Why does February have 28 days and the others fluctuate between 30 and 31?

(darkmoon1968/Pixabay)

In the last days of their monarchy, around the 6th century BC, the Romans adopted a calendar based on the phase changes of the Moon, with 355 days divided into 12 months. The year started in March and ended in January, and the months had 29 or 30 days. February, the eleventh month, was considered inauspicious and was left with only 28 days. But, in 46 BC, under the rule of Julius Caesar, there was a significant change: the calendar started to be based on the solar cycle. The months then all changed to 30 or 31 days, adding up to 365 in the span of a year. During this same period, the leap year was instituted – a change inspired by the Egyptian calendar – with an additional day every four years. In 44 BC, in the second year of the Julian calendar, the Senate decided to honor the emperor and proposed that the month Quintilis, with 31 days, be renamed Julius (July).

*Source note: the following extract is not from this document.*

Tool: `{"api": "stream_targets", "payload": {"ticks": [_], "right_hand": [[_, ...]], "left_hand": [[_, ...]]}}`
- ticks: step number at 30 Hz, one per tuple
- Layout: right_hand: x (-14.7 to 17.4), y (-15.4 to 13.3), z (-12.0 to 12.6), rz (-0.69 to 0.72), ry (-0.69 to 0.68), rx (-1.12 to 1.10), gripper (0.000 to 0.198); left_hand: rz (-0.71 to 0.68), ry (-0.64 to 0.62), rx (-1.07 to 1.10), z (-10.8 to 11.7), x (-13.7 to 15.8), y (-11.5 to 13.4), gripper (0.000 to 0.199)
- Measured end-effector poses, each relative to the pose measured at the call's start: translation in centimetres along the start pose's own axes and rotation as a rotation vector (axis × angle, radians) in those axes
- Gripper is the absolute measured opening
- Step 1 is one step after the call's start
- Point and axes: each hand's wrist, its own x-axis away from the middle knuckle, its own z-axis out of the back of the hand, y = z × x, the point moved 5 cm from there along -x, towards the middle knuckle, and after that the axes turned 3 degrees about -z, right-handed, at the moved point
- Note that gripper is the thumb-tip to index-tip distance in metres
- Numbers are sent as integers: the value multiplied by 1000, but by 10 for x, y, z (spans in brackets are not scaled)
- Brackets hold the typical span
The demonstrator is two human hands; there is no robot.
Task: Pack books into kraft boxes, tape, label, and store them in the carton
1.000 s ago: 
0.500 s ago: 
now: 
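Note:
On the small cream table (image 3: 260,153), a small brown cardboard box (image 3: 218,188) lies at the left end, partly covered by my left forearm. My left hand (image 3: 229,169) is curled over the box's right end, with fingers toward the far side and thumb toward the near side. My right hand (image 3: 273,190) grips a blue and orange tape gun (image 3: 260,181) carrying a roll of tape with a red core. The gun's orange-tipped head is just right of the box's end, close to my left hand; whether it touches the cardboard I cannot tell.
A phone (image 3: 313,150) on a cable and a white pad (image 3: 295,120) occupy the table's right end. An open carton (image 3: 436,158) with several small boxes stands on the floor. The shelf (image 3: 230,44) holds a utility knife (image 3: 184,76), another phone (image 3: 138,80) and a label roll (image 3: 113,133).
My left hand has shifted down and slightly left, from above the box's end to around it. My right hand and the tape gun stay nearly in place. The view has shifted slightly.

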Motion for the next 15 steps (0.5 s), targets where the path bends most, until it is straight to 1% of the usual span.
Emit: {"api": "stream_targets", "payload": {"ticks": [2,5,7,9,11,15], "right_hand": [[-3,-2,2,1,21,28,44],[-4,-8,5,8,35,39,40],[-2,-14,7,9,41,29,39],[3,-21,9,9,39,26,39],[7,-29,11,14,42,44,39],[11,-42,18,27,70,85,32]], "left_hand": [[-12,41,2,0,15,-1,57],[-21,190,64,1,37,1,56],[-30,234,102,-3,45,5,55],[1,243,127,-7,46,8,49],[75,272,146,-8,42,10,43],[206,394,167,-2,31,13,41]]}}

Three decades later, in 8 BC, the name of the eighth month, Sextilis, was changed to Augustus (August), in honor of the then Emperor Caesar Augustus. As one Caesar could not have more days than the other, August – which originally had 30 days – gained one more, removed from February, which had 28. days and so on. Much later, already in the 16th century, Pope Gregory 13 inaugurated a new calendar, correcting some distortions of the Roman system. But the Gregorian calendar, adopted until today by the Western Christian world, did not change the number of days in February.